The 2010 Toyota Prius, with a base price of $22,000 and a fuel efficiency rating of 51 mpg city and 48 mpg highway, is the third generation of the gas-electric hybrid which the automotive world is still scrambling to overtake. "Prius," which is Latin for "first," does not rest on its laurels, satisfied that being first will be enough to keep it on top. Replete with some of the most sophisticated technology around, the 2010 Prius, with an optional photo-voltaic roof solar panel, has a new bag of tricks with which to dazzle us.
The Hybrid Synergy Drive System in the Toyota Prius allows the power plant to operate at maximum efficiency and minimum emissions regardless of engine speed by using either the electric motor alone, in combination with the gasoline engine, or gasoline engine alone. An inside and out redesign, the Prius also swapped out its 76 hp 1.5 Liter gas engine for a 98 hp 1.8 Liter, jumping the net horsepower from 110 to 134. The 2010 model offers the ability to choose among three Performance Modes: EV which only engages the electric motor, ECO for economy and POWER for those times you may need 0-60 performance in under 10 seconds.
The optional photo-voltaic solar panel powers the ventilation system, which can keep the interior temperature close to the outside temperature by drawing air inside and venting it to the outside when the cabin temperature exceeds 68 degrees Fahrenheit. It does not operate the air conditioning.

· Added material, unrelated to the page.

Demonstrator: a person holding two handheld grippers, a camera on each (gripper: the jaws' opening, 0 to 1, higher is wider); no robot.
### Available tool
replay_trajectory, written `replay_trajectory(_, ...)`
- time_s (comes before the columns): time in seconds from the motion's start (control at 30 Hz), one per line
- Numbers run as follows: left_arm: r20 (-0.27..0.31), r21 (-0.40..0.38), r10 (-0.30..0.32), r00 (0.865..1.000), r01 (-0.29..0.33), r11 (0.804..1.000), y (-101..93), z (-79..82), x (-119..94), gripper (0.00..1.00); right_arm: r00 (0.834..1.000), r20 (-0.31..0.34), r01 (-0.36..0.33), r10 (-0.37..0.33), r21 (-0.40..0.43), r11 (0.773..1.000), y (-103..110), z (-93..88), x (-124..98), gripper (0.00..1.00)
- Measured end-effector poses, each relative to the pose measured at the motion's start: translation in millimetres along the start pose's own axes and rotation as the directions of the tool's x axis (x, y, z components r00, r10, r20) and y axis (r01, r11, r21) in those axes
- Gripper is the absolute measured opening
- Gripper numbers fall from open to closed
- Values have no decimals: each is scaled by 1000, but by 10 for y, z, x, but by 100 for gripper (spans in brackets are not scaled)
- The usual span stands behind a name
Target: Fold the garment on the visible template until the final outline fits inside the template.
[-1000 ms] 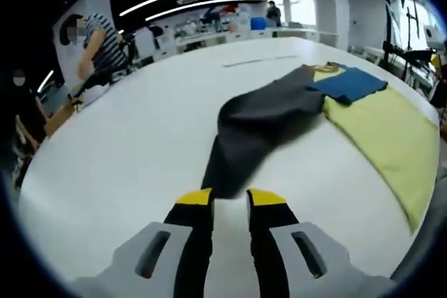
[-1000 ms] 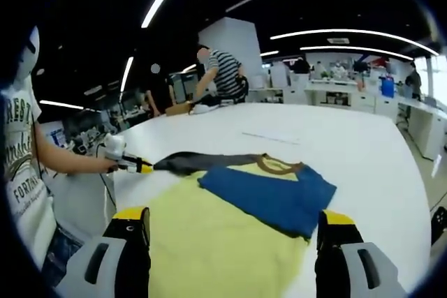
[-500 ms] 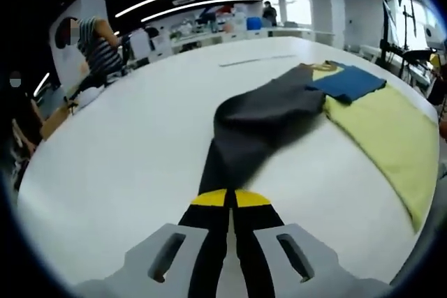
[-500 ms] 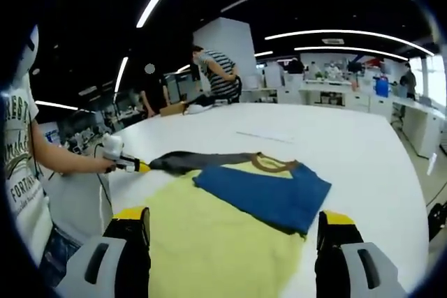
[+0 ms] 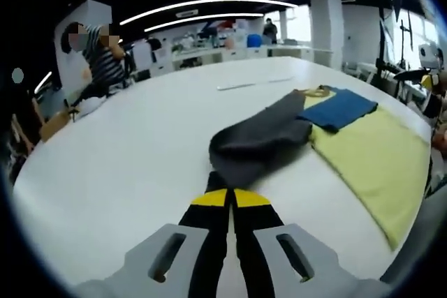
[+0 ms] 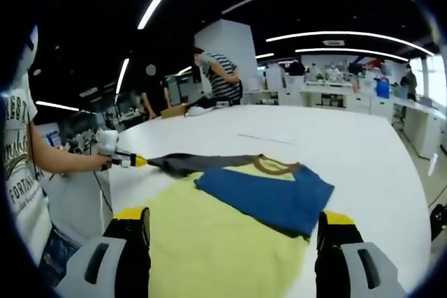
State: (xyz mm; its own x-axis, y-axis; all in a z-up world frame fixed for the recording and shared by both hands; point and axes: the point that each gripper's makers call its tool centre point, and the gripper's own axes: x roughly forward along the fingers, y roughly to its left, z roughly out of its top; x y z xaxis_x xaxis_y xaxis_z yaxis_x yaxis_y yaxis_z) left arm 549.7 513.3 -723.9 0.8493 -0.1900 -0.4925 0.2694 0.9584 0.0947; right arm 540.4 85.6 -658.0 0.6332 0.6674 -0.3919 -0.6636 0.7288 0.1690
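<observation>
On the white bench (image 5: 140, 151) lies the garment (image 6: 269, 197), partly over the yellow template (image 6: 209, 242). Its blue body is folded on the template's far end, brown collar at the far edge. Left claw (image 5: 224, 197) has its yellow-tipped jaws pressed together, clamped on the end of the dark grey sleeve (image 5: 258, 141), which stretches off the template across bare bench. In the right gripper view the same claw shows at left, pinching the sleeve tip. Right claw (image 6: 234, 228) hangs over the template, jaws wide apart, holding nothing. Person in striped shirt (image 6: 222, 78) stands at the far bench edge.
</observation>
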Motion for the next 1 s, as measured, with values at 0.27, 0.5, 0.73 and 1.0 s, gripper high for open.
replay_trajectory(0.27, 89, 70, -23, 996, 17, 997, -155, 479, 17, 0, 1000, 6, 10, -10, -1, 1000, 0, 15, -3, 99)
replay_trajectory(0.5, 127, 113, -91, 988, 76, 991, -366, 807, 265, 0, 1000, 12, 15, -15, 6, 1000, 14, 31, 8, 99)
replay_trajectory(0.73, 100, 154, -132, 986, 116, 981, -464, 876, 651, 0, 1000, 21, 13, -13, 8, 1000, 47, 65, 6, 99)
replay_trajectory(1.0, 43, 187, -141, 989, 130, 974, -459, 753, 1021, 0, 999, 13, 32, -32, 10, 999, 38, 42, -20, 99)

The styling of the 2010 Toyota Prius continues to address aerodynamic issues such as modifying the roof arch, sharpening body corners and smoothing underbody panels and elongating the spoiler. By making those adjustments, lightening the transaxle 20 percent and dropping in a smaller nickel-metal-hydride battery, Toyota was able to increase the car's crash protection, add more leg and shoulder room while increasing its fuel efficiency by 5 mpg compared with last year.
The new Prius will come in four trims: II, III, IV, and V, with more features, option packages and higher prices. A fully-loaded Prius V will run in the vicinity of $30,000. In addition, Toyota is planning to trot out numerous stand-alone options such as: GPS systems, pre-collision automatic braking, radar cruise control, lane departure alerts and parking assist.

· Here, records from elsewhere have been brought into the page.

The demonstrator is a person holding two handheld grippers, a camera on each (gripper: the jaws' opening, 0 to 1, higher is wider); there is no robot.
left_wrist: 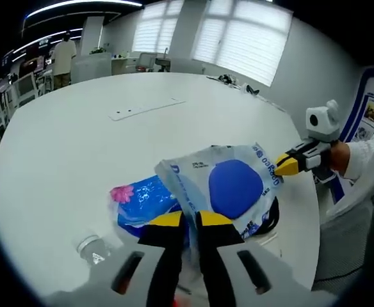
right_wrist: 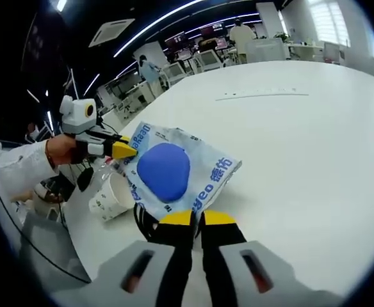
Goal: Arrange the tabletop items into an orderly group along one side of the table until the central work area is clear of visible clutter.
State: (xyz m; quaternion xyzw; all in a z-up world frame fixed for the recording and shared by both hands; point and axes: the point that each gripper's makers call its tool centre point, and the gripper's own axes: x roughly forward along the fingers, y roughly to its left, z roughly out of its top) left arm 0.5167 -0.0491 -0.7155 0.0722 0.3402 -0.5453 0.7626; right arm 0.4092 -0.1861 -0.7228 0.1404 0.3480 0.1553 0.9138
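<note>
A clear plastic bag [left_wrist: 235, 185] with blue print and a big blue oval is held up over the white table [left_wrist: 78, 147]. My left gripper [left_wrist: 192, 220] is shut on its near edge, jaws close together. My right gripper [left_wrist: 284, 165] comes in from the right and pinches the bag's far corner. In the right gripper view the same bag [right_wrist: 174, 173] hangs between my right gripper [right_wrist: 198, 219], shut on its lower edge, and my left gripper [right_wrist: 124, 150], at its upper left corner.
Under the bag lie a blue packet with a pink flower [left_wrist: 139, 198], a clear bottle [left_wrist: 92, 247] and a black cable [left_wrist: 273, 217]. A white paper cup [right_wrist: 110, 195] lies on its side near the table edge. A white strip [left_wrist: 145, 109] lies further out. Desks and people stand behind.
</note>
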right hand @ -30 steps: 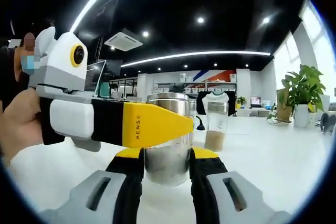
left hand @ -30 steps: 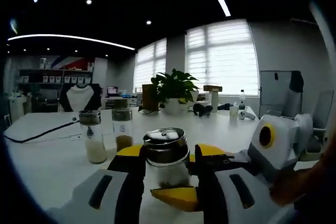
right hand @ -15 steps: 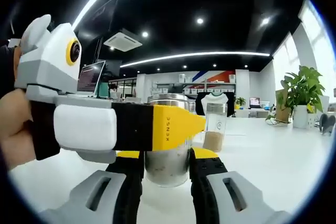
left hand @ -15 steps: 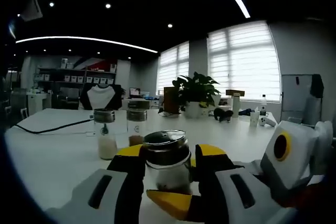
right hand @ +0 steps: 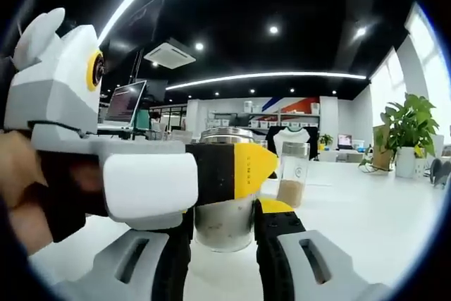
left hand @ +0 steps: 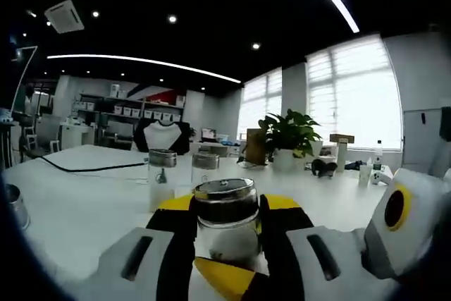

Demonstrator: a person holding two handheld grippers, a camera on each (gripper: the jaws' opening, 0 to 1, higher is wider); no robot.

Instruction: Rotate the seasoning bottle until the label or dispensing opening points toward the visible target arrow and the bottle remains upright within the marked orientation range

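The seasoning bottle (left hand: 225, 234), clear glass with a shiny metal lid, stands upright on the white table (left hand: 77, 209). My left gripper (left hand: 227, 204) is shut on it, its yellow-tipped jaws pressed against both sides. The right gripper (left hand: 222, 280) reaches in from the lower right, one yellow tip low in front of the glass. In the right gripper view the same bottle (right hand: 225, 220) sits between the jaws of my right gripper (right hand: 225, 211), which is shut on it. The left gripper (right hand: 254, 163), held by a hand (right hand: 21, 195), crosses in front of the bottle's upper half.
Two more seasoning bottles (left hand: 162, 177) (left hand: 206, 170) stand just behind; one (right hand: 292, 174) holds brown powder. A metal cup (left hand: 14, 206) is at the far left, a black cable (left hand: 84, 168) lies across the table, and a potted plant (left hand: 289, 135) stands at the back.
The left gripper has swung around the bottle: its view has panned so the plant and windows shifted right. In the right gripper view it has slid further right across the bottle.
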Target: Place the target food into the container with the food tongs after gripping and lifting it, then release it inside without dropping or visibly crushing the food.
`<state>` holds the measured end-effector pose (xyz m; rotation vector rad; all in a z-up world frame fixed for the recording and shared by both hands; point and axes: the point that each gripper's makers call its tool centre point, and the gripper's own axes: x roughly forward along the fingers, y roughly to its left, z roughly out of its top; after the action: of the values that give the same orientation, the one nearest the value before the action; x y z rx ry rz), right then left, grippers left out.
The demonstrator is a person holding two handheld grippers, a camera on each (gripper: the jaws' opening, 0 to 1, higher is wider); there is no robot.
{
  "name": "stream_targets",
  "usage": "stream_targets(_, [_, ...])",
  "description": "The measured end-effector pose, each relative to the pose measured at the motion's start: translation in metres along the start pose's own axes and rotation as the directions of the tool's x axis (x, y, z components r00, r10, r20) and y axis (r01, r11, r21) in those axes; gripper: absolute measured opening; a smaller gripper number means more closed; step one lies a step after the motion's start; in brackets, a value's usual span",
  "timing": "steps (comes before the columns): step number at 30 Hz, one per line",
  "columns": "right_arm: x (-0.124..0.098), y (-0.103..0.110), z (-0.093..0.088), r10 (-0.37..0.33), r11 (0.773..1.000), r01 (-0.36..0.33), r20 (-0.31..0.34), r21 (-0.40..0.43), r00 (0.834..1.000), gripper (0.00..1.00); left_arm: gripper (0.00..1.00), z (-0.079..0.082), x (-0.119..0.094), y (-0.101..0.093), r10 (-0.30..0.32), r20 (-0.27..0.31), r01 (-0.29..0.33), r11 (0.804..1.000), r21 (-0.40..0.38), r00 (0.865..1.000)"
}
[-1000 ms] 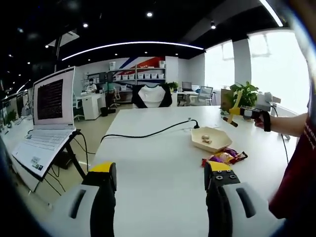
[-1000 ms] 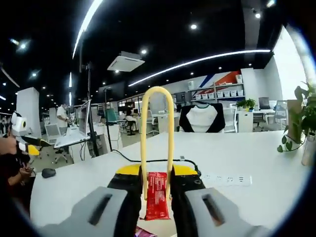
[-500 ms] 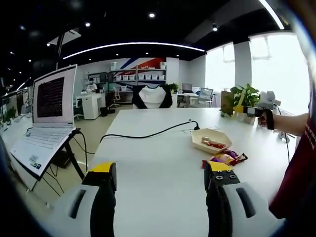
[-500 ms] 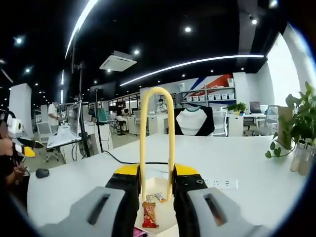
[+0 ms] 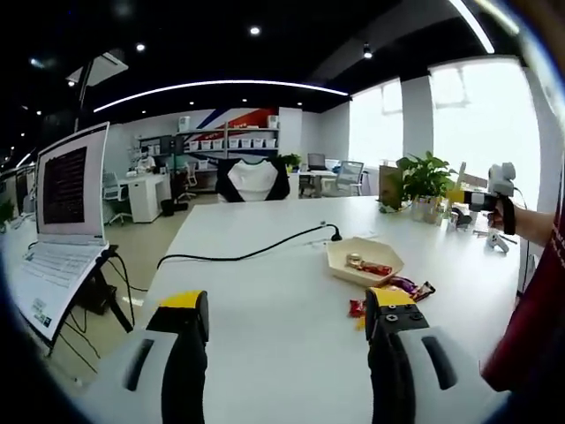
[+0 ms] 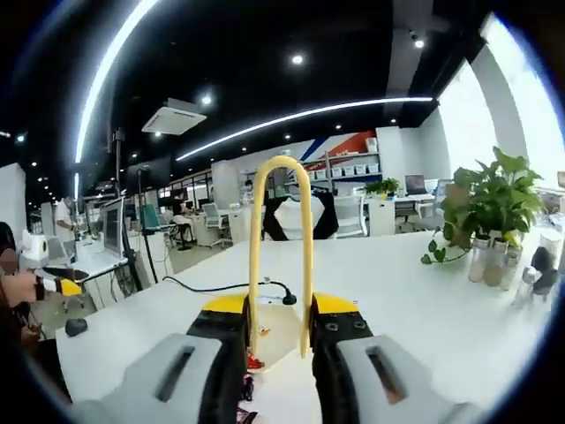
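Observation:
A beige hexagonal tray [image 5: 349, 250] sits on the white table, with a red snack bar [image 5: 377, 268] and a small round snack inside. My left gripper [image 5: 287, 307] is open and holds nothing, a little short of the tray. Off to the right a person's hand holds my right gripper [image 5: 491, 199] well above the table. In the right gripper view, my right gripper [image 6: 281, 311] is shut on yellow food tongs [image 6: 256, 238]; nothing is between the tongs' arms. Below them lies the tray [image 6: 281, 336] with the red bar [image 6: 253, 360].
Several loose snack packets [image 5: 408, 287] lie on the table beside the tray. A black cable [image 5: 247, 257] crosses the table top. A laptop [image 5: 60, 208] stands at the left. Potted plants [image 6: 487, 201] and small bottles [image 6: 481, 261] stand at the table's right end.
The red bar left the tongs and now lies in the tray. My right gripper rose and swung away to the right with the tongs. The left gripper view panned slightly.

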<state>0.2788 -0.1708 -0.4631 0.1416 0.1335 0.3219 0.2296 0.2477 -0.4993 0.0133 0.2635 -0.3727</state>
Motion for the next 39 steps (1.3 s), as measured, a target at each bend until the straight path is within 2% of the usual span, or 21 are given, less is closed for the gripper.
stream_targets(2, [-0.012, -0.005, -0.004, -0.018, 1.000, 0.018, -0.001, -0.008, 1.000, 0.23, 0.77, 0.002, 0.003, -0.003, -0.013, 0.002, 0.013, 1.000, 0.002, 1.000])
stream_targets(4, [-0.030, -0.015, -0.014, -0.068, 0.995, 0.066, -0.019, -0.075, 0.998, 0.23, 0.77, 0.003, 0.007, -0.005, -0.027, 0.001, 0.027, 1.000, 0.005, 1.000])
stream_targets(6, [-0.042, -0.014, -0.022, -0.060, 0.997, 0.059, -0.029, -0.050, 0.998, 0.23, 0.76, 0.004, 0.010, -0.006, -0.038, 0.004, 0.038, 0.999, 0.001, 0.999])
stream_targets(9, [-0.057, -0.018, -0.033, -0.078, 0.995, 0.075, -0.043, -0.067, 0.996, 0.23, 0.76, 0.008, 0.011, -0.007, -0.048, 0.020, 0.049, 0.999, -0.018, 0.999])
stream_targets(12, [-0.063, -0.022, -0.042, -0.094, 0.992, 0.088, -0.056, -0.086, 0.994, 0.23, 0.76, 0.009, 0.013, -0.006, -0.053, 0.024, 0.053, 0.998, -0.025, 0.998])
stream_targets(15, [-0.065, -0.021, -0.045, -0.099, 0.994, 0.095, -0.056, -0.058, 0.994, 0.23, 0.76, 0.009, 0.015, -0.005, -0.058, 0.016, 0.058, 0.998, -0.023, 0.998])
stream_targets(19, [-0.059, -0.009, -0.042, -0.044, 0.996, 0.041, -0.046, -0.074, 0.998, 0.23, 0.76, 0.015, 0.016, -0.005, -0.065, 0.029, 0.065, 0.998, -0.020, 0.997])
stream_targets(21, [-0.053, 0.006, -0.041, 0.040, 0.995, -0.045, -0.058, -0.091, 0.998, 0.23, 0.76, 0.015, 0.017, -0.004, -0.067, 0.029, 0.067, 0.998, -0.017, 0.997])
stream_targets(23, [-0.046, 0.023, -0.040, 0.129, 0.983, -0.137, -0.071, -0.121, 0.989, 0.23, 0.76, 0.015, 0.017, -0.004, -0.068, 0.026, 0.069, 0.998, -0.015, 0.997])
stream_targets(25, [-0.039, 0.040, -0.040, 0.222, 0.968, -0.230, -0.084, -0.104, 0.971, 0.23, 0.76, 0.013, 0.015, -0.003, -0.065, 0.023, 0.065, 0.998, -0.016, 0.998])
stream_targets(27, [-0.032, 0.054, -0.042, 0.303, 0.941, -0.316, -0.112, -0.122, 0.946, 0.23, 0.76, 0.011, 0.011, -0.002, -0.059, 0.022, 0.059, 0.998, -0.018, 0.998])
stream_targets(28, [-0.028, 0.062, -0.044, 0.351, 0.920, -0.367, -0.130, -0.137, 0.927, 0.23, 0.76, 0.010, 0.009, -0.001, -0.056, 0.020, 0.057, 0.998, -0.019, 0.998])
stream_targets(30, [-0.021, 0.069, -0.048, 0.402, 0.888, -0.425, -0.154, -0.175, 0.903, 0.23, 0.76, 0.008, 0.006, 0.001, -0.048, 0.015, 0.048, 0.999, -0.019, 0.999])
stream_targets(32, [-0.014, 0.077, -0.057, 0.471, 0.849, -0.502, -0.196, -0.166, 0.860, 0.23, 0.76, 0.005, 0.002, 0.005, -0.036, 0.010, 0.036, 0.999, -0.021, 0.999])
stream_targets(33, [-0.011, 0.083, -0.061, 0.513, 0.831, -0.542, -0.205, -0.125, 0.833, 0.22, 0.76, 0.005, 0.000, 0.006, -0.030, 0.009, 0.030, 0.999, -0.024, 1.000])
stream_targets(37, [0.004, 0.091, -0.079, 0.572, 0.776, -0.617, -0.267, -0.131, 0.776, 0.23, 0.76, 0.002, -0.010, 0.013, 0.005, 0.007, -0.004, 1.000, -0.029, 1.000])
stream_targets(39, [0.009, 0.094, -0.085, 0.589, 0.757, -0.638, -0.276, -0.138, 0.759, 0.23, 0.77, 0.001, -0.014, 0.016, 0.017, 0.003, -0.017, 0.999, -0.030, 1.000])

On the road, the Prius has a more stable, centered feel, riding on the new Camry platform. With 1.2 million of the hybrids sold in the U.S. so far, Toyota plans to achieve sales of one million units per year over the next few years. Competitors like Honda Motor Co., which will introduce the Honda Fit gas-electric hybrid next year, plus three other hybrids by 2012, will help keep Toyota on top of its game as the world's foremost authority on fuel efficiency, low emissions and automotive innovation.